WHAT IS REQUIRED: Below this sentence is a listing; return exactly its lines from the one with "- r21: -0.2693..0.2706" to the one with "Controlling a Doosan", both kept, and nothing more.

═══ RECORDS TO USE

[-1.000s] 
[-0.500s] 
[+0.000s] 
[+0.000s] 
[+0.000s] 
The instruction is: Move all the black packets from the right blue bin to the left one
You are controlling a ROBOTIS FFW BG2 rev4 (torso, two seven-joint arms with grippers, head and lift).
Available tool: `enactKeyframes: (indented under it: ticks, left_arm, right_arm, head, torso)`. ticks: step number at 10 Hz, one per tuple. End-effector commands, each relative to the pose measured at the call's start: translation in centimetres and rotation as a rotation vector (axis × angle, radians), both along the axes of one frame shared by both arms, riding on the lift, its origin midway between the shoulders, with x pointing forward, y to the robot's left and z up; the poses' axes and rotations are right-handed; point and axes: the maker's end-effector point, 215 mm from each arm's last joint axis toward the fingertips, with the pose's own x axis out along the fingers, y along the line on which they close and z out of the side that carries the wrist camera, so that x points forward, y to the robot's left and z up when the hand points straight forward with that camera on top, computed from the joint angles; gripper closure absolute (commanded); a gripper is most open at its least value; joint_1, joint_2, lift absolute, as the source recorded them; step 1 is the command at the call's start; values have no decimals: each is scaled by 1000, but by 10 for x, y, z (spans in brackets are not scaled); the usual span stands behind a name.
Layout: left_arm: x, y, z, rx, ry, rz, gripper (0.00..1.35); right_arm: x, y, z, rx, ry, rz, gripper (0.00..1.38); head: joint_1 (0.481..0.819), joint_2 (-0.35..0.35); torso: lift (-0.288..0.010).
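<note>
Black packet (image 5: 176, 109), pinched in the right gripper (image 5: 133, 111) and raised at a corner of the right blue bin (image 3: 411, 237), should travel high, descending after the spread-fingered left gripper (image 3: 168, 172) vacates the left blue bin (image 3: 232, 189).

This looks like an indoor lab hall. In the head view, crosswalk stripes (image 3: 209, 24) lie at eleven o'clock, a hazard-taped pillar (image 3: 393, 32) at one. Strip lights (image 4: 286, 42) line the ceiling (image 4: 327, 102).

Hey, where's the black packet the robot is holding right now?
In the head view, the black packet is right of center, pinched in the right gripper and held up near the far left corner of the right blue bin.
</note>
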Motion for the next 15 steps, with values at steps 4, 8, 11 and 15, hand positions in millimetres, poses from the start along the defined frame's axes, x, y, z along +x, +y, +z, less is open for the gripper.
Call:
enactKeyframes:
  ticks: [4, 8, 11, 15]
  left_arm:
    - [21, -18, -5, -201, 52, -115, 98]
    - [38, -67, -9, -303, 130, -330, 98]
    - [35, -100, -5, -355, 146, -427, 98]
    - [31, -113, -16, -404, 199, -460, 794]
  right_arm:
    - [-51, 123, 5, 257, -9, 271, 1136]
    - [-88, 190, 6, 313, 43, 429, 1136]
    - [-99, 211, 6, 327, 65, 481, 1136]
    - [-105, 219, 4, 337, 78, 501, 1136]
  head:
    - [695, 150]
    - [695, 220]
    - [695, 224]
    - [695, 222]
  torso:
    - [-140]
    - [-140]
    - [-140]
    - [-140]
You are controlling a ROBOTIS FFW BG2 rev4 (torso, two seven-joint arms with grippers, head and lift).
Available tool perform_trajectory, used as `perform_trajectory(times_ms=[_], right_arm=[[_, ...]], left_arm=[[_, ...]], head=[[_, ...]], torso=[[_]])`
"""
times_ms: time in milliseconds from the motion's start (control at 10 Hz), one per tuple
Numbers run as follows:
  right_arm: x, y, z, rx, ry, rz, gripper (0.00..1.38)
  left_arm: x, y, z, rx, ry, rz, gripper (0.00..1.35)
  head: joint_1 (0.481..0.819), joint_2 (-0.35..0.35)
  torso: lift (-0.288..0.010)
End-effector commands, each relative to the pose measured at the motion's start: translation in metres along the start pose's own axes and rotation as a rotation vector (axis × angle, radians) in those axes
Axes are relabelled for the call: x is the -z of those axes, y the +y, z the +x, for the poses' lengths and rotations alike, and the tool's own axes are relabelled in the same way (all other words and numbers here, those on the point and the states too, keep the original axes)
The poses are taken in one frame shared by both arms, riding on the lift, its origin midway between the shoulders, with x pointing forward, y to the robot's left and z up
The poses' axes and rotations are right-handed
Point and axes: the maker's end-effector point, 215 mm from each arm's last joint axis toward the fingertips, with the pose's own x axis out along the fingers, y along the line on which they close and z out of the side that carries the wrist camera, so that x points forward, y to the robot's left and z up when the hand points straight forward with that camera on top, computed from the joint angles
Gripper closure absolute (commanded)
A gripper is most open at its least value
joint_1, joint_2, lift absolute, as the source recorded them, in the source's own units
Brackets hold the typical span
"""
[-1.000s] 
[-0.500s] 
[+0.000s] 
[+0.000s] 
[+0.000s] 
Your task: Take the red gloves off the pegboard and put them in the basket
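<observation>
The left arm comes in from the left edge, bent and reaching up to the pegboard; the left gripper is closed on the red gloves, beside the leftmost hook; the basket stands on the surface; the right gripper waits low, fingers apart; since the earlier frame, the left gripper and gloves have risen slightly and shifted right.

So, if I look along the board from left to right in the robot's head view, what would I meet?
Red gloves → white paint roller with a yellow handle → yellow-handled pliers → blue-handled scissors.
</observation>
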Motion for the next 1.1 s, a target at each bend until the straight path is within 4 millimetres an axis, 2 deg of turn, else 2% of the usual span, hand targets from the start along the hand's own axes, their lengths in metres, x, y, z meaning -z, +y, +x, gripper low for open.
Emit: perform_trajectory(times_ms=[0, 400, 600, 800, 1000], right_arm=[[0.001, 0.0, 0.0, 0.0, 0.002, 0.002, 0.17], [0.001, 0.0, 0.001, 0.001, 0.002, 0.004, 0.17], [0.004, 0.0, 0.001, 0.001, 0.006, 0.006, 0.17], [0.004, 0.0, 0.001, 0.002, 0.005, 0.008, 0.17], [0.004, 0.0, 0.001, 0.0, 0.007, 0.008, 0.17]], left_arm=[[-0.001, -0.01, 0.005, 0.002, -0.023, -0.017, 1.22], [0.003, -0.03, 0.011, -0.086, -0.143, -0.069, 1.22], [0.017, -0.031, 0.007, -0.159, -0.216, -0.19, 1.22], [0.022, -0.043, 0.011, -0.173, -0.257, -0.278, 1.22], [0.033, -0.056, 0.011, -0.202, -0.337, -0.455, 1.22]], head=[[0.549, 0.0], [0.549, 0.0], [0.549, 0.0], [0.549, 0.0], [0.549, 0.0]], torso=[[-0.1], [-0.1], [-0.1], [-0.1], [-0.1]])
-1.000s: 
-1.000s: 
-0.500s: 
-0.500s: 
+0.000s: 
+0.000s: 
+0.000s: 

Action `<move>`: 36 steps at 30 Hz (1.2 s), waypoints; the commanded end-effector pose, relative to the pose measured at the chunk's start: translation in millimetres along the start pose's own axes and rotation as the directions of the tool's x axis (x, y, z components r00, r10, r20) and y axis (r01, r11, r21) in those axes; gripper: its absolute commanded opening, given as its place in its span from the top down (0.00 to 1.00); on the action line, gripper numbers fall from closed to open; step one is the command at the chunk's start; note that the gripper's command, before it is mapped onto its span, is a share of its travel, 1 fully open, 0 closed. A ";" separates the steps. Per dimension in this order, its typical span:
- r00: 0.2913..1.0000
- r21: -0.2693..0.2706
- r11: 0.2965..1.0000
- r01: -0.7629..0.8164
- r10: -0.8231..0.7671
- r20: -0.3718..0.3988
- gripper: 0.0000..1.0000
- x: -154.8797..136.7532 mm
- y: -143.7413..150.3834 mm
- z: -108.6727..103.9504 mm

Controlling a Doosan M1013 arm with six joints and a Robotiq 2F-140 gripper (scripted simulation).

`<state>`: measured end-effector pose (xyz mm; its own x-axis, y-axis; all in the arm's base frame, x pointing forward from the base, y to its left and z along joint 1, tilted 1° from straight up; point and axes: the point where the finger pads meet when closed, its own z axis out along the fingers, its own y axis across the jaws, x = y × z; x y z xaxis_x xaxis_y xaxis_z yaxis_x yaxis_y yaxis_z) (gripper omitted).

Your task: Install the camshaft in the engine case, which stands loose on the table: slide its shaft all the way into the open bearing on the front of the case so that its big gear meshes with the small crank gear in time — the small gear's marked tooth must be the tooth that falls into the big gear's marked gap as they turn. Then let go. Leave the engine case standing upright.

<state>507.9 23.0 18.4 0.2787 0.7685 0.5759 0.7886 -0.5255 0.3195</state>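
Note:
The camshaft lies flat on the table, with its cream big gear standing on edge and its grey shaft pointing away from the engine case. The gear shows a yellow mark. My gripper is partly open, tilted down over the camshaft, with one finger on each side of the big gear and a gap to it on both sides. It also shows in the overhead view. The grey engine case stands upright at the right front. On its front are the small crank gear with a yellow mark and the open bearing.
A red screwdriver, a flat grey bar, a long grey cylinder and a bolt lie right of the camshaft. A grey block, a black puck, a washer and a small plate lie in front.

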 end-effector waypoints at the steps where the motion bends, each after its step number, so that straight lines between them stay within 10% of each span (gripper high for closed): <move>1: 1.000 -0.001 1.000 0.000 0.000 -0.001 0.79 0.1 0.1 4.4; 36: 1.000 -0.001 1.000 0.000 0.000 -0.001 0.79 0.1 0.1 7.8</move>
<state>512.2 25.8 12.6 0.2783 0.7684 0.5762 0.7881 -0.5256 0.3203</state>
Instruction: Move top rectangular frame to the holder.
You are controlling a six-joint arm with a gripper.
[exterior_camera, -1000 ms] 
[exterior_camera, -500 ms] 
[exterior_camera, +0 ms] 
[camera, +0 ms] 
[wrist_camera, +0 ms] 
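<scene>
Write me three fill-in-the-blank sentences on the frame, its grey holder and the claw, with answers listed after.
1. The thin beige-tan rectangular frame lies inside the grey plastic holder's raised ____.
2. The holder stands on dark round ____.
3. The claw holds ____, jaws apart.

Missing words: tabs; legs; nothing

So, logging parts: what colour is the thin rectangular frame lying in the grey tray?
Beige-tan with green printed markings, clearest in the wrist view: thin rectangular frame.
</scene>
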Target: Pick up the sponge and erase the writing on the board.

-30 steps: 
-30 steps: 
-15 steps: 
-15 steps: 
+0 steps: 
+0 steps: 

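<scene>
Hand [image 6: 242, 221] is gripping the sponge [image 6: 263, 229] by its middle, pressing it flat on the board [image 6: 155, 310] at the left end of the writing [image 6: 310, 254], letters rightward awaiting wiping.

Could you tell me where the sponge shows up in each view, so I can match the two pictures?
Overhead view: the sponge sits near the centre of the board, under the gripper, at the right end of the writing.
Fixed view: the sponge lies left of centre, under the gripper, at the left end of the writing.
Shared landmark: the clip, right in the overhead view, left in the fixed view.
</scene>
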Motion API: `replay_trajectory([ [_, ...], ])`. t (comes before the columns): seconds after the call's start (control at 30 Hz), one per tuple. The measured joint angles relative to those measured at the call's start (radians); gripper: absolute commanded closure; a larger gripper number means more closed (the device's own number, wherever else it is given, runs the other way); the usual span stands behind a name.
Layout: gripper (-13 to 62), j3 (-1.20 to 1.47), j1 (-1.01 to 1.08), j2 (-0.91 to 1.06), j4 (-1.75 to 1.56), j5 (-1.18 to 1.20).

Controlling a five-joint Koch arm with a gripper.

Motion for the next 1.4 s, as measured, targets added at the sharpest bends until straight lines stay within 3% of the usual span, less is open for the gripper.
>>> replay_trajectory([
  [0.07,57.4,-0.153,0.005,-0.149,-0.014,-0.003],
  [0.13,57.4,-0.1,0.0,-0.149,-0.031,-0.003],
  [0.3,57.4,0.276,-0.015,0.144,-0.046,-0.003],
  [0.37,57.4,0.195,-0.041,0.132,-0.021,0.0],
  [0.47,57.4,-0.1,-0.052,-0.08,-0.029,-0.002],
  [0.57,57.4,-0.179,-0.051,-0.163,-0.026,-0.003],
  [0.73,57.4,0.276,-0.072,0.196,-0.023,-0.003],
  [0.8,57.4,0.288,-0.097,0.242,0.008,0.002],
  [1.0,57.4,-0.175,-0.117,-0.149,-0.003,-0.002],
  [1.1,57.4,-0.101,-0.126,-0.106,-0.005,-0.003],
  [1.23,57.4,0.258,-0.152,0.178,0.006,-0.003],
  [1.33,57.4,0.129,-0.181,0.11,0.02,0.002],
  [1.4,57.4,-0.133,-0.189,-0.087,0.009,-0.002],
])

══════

TASK RESPONSE:
- r21: -0.2693..0.2706
- r11: 0.2965..1.0000
- r01: -0.7629..0.8164
- r10: -0.8231..0.7671
- r20: -0.3718..0.3988
- gripper: 0.0000..1.0000
- x: -154.8797..136.7532 mm
- y: -143.7413..150.3834 mm
- z: -108.6727..103.9504 mm

Controlling a Doosan M1013 arm with six joints and a Robotiq 2F-140 gripper (scripted simulation).

The requested output has been produced.